TASK TO COMPLETE:
Would you repeat the data below exactly, taking out the images?

##############################

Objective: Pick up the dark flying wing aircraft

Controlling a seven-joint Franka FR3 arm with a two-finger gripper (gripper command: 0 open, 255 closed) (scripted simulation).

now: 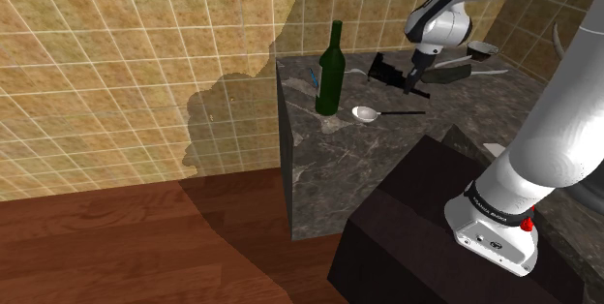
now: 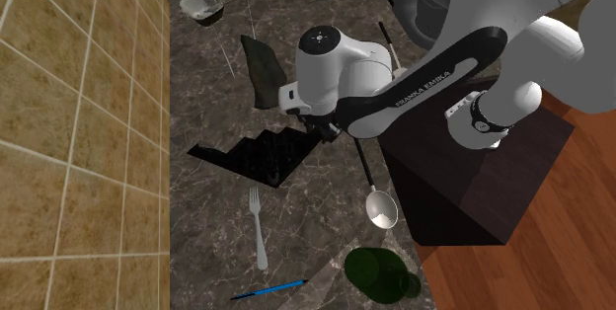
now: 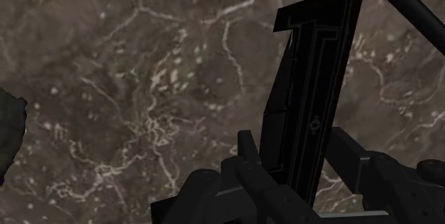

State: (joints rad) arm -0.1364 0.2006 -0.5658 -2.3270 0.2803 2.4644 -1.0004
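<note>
The gripper [image 3: 292, 137] sits astride the black aircraft [image 3: 317, 65]; clenched or released, I cannot tell. In the second exterior view a spoon [image 2: 380, 207] lies at its four o'clock.

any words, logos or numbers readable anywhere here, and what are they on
"FRANKA EMIKA": white letters on the dark band of the white arm, second exterior view.
Small white print on the dark ring near the arm's base, shoulder view: too small to read.

Green bottle [image 1: 331, 70], spoon [image 1: 366, 113], fork [image 2: 258, 227] and blue pen [image 2: 269, 288] share the dark veined counter [image 1: 319, 176].
</note>
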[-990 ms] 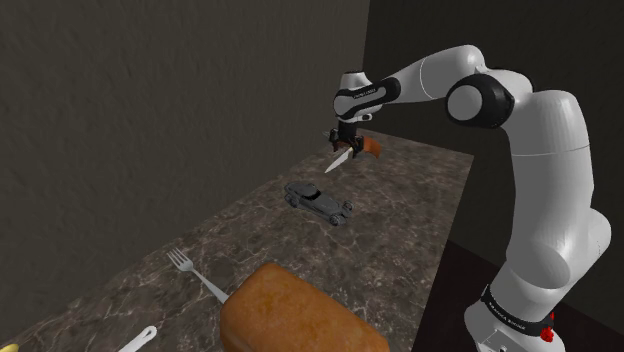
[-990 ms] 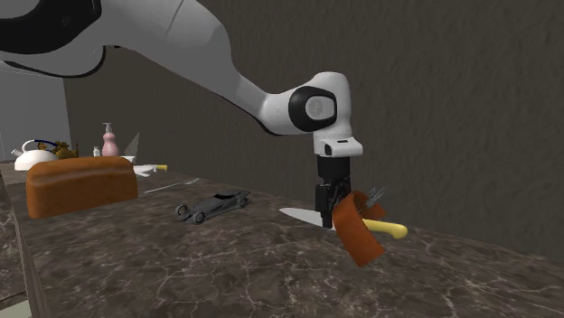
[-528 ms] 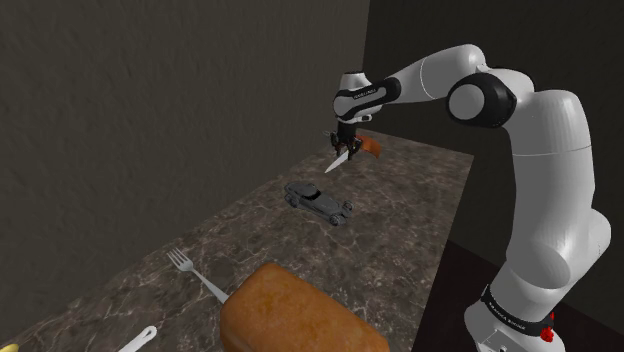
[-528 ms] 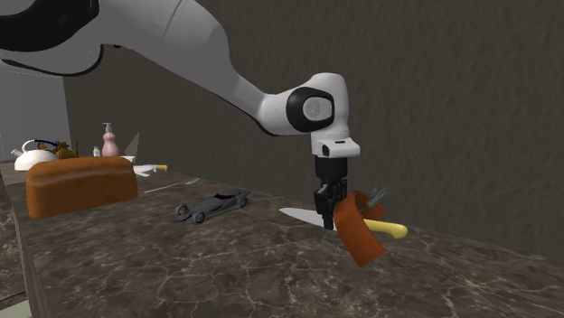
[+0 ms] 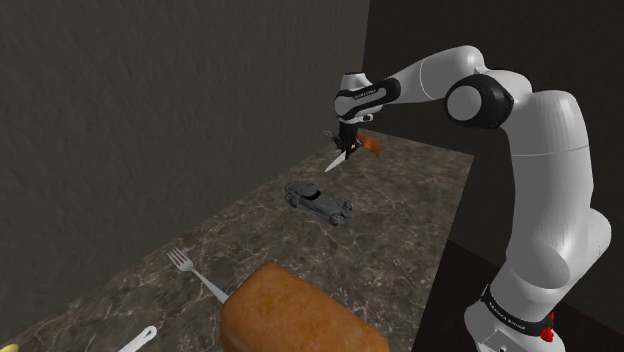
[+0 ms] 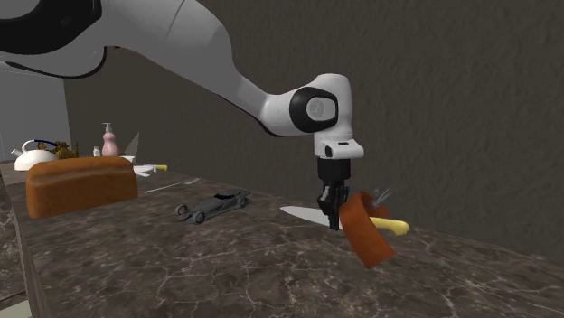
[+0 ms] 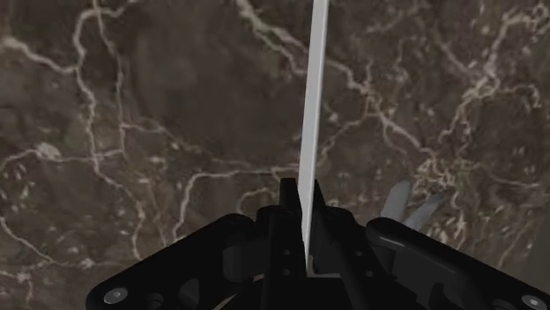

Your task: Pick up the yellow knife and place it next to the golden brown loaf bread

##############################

EXERCISE RESPONSE:
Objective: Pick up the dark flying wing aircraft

Controlling a seven-joint Franka FR3 arm with a two-finger gripper (gripper command: 0 open, 255 closed) (scripted simulation).

now: 
now: 
now: 

State: (joints rad) arm -0.1364 0.2006 -0.5658 -2.3270 0.2803 2.4644 -1.0004
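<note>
The gripper [image 3: 292, 137] sits astride the black aircraft [image 3: 317, 65]; clenched or released, I cannot tell. In the second exterior view a spoon [image 2: 380, 207] lies at its four o'clock.

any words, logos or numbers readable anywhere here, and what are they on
"FRANKA EMIKA": white letters on the dark band of the white arm, second exterior view.
Small white print on the dark ring near the arm's base, shoulder view: too small to read.

Green bottle [image 1: 331, 70], spoon [image 1: 366, 113], fork [image 2: 258, 227] and blue pen [image 2: 269, 288] share the dark veined counter [image 1: 319, 176].
</note>
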[-990 ms] 
[-990 ms] 
[-528 ms] 
[-528 ms] 
[+0 ms] 
[+0 ms] 
[+0 ms] 

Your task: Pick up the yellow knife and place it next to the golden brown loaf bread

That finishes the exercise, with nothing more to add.